* TASK STATEMENT *
An exact transcription of the listing, without its images, is what the answer must contain.

━━━━━━━━━━━━━━━━━━━━

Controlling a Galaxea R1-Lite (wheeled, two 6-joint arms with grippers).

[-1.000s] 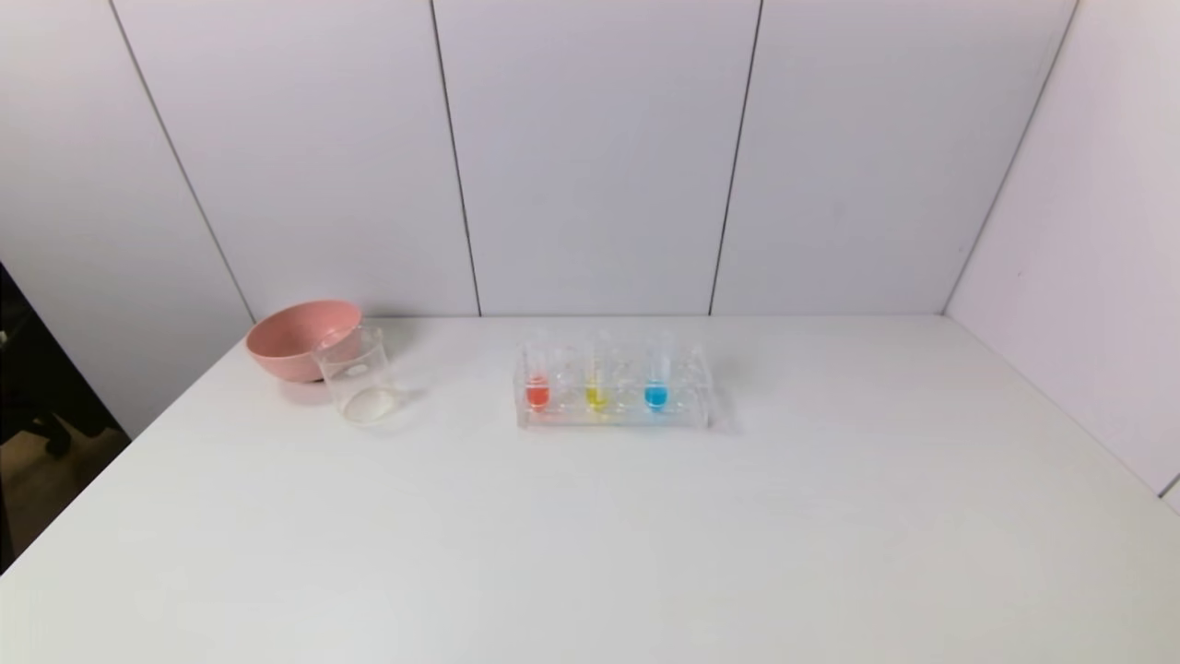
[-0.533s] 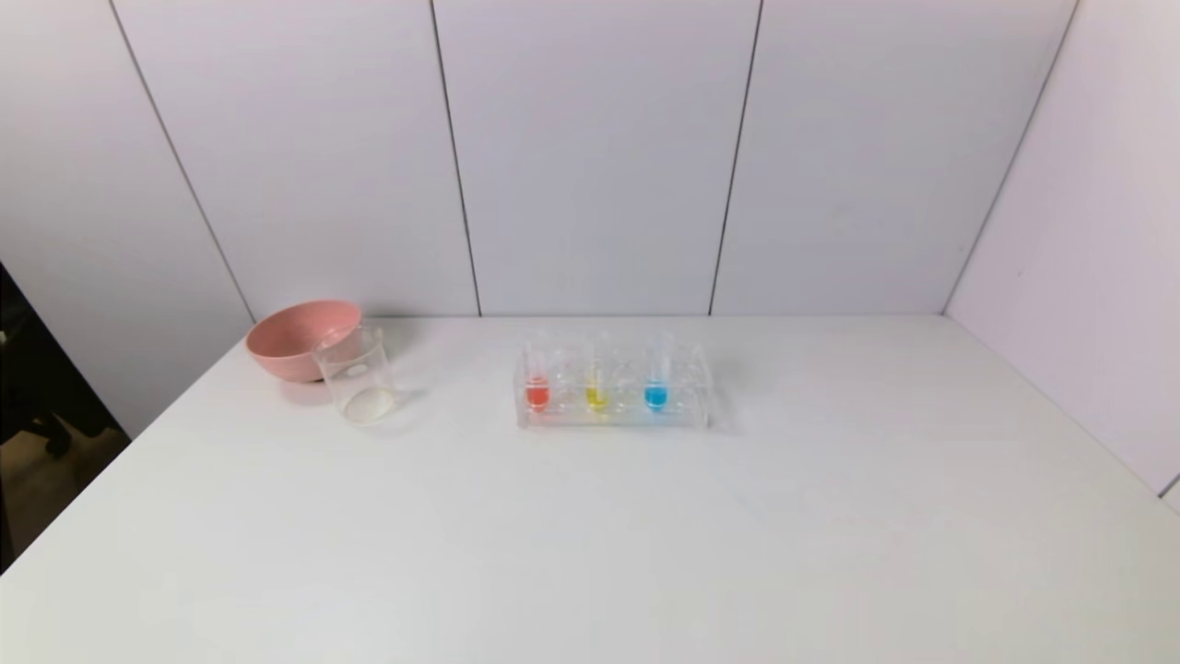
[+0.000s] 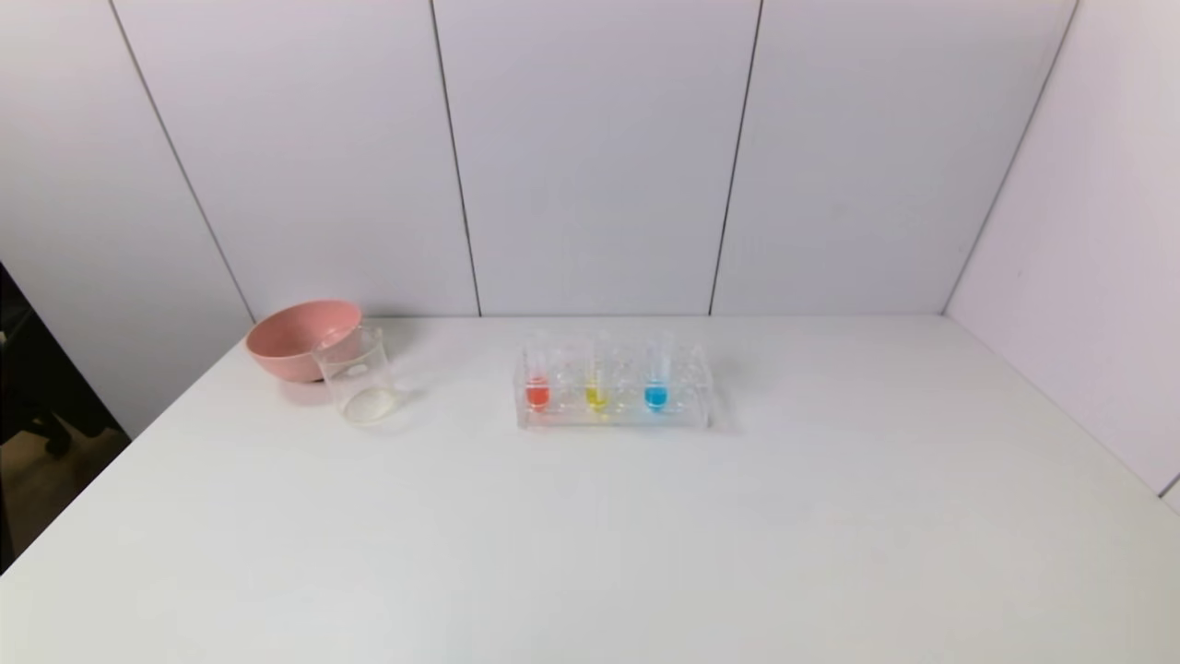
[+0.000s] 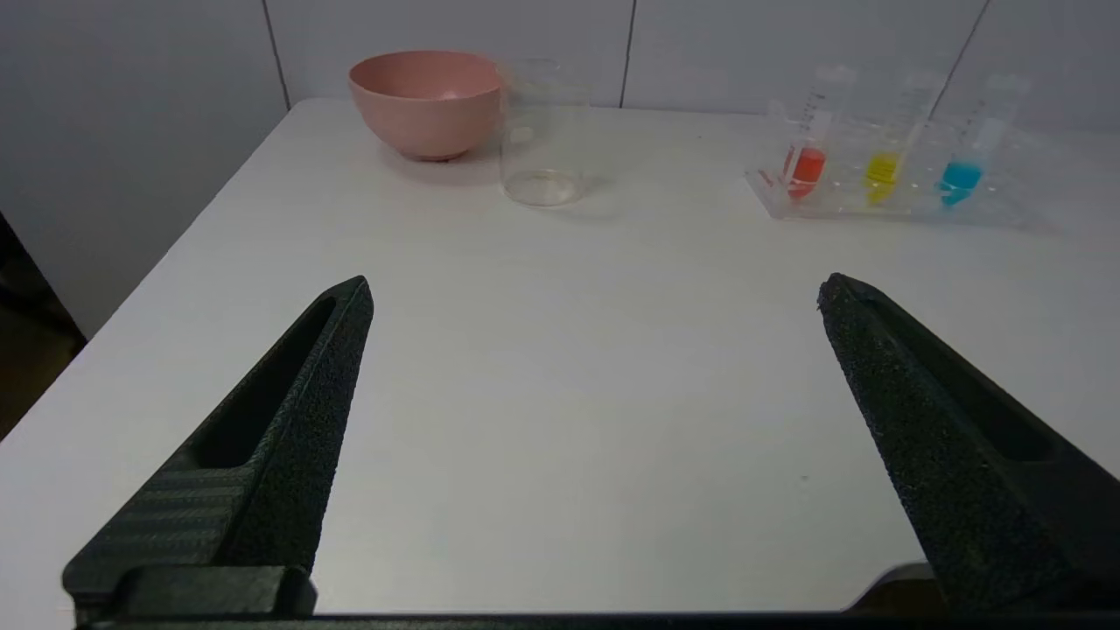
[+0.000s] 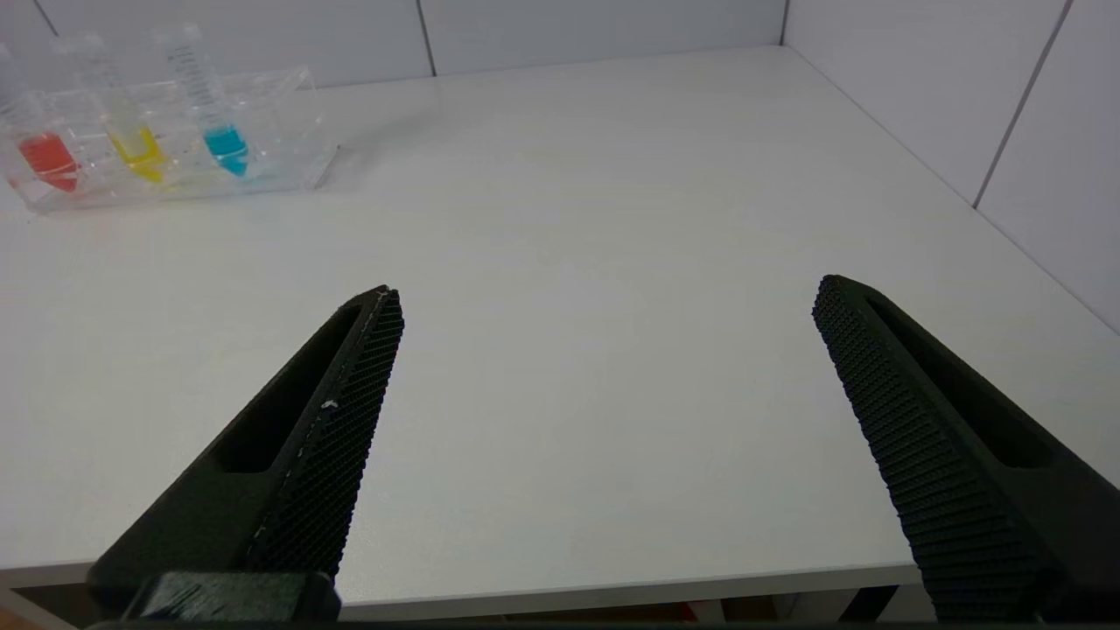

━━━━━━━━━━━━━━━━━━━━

* EXPECTED OUTPUT *
Controlling a Galaxea R1-Lite (wheeled, two 6-joint arms with grippers).

[-1.000s] 
[-0.533s] 
[+0.000s] 
[+0.000s] 
[+0.000s] 

Here is where the answer stops.